I really do miss you though. When me, and you chopped it up the last time, I was in a fucked up spot.
I had just gotten kicked out of school, and my mama kicked me out the crib too.
I didn’t have a stable place to lay my head, so the last thing that I needed was you trying to preach to me.
I know that when you get on me about certain shit, that you’re only saying it out of love, but sometimes, the timing just be off.
That’s all man,” he voiced. I could hear it in his voice that he was being sincere.
It was rare that Quay ever opened up like this, so to hear it, I knew that it took a lot for him to even do it.
“When I come at you like that, I swear I’m not doing that shit in a negative light.
I ain’t trying to preach to you when I do it because trust me, I hate when people try to preach to me.
You’re my best friend, and I just want what’s best for you, you know?
We grew up together, and as small kids, we used to talk about a lot of our dreams and shit, but it seems like the older we get, the more you’ve shifted away from that.
You used to talk about football, and how you wanted to go to the NFL one day.
You used to be a beast on the football field when you played in elementary school.
Because of the career field that my dad is in, he’s told stories to me, and Legend about young niggas getting charged as adults, serving life sentences, and I just be scared that that’s what’s going to happen to you.
I know the real you, man. I know that underneath all that dope boy shit, that your smart.
I know that trapping isn’t the only thing that your good at.
You could be beating these niggas ass in football if you really wanted to,” I said to him, and after I finished, I heard him sigh, followed by silence for a bit.

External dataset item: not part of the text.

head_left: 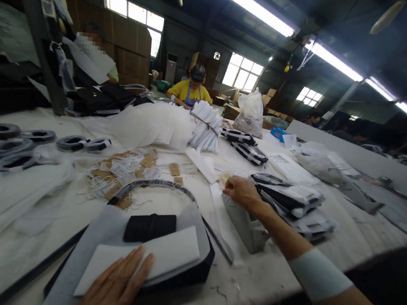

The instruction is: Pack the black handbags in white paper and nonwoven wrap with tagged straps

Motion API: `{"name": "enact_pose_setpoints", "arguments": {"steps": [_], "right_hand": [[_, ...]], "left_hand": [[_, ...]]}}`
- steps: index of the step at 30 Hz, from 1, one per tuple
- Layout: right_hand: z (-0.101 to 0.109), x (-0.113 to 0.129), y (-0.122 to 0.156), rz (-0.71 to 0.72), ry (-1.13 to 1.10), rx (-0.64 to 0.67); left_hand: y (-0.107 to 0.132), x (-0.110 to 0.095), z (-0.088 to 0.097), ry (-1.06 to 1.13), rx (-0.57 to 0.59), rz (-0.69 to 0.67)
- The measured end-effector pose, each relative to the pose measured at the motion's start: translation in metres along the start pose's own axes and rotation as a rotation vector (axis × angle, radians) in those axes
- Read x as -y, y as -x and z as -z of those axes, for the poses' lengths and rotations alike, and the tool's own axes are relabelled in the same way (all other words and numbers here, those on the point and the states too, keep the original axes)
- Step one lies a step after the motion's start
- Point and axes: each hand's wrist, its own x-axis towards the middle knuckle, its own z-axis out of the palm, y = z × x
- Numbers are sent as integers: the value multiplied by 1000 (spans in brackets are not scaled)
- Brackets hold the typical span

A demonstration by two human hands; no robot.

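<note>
White padding [174, 246] could slide off the black bag [203, 268] if the flat left hand [117, 281] slips; the curled right hand's [241, 192] grip I cannot tell.

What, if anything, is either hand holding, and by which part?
The left hand lies flat on the white pad, not gripping it. The right hand is curled, but whether its grip holds anything can't be told.
</note>
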Motion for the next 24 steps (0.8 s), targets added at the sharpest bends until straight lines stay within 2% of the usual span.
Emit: {"name": "enact_pose_setpoints", "arguments": {"steps": [3, 6, 10, 13, 16, 19, 22, 24], "right_hand": [[-17, -2, 60, 91, -93, 42], [-47, -6, 102, 131, -160, 89], [-82, -8, 127, 107, -187, 68], [-94, -8, 131, 50, -196, -7], [-96, -9, 132, 35, -208, -54], [-87, -11, 131, 45, -229, -99], [-71, -3, 132, 52, -266, -180], [-61, 12, 136, 112, -349, -248]], "left_hand": [[-2, 0, 3, -25, 4, 6], [-4, 2, 4, -53, -10, -20], [-6, 2, 2, -76, -38, -27], [-6, 1, 1, -89, -26, -25], [-7, 2, 2, -98, -21, -26], [-13, 3, 6, -79, -7, 20], [-23, 7, 15, -24, -3, 167], [-31, 11, 23, 16, 17, 280]]}}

“I hear you. What are you up to though? I hit you just to see if you wanted to hang out or some shit?” he offered. The last time that he offered to go somewhere with me, I was turned off by the end of the conversation, so I declined his offer, and that’s when shit went left with us.

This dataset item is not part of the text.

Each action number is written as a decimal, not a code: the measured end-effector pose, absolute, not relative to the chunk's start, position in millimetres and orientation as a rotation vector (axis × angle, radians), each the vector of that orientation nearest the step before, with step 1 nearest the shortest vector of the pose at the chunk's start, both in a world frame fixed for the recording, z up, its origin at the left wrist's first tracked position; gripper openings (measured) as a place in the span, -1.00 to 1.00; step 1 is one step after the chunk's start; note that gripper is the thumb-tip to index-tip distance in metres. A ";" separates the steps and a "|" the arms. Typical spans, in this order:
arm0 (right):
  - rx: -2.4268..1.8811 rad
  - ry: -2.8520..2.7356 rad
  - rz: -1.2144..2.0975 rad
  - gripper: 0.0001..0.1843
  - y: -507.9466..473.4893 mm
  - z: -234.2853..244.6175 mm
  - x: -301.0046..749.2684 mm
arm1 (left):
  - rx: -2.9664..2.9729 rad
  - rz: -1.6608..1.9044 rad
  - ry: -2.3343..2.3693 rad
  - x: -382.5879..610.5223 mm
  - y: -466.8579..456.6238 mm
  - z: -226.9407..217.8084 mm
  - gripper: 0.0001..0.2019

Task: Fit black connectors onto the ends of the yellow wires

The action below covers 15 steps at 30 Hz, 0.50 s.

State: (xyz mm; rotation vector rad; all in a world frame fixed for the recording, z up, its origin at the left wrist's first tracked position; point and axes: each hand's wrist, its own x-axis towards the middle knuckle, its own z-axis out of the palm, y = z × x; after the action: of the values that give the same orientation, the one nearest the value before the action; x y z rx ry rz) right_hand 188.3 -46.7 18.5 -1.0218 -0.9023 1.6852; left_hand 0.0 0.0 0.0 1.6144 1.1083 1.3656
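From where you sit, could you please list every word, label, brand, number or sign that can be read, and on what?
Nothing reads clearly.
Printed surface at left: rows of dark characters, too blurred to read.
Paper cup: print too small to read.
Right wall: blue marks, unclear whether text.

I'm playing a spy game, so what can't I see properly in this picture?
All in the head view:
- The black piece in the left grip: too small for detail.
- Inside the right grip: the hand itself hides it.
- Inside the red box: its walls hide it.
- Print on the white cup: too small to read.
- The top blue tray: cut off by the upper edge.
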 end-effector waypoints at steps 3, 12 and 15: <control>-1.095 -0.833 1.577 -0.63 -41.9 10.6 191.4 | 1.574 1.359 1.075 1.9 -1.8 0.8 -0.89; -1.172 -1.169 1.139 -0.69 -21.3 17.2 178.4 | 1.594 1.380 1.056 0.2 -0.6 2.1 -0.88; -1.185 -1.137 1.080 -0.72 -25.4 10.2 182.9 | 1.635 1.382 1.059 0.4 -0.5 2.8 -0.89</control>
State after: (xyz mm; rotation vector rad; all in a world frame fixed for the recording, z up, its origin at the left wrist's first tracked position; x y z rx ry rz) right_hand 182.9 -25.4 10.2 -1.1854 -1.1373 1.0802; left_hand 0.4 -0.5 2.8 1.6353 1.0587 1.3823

“I’m not home right now. I’m on vacation with my family. We can do something when we get back. That’s cool?” I asked him.
“Yeah man. That’s cool. We should go somewhere on a field, so I can beat your ass in baseball,” he joked, and that shit made me laugh.
“Yeah nigga, you must be using the shit that you out here selling if you think that you going to beat me in baseball. We can get outside on a field though. Get a good workout in. I’m down with that.
I been out here, eating a bunch of bullshit, and sipping on these virgin drinks like it’s soda.
Let’s get right on the field, so that I can be in perfect shape once summer comes, and we start baseball practice,” I responded, hype about that.
Anything that required some kind of outside physical activity, sweating, and working out, I was all in for that shit.
“Aight. Shit, I’m down. Hit me when you back in town,” he let me know.
“I got you. Stay out of trouble too. I love you, man,” I replied.
“I will. I love you too,” and like that, we hung the phone up.
I’m not sure what had gotten into Quay, but he sounded more positive than our last interaction.
I hoped this version of him stayed the same.
Hopefully, when we met up, I could get in that nigga’s ear about enrolling in school again.
I wasn’t going to come at him all aggressive like I did the last time because I didn’t want it to get blown out of proportion again.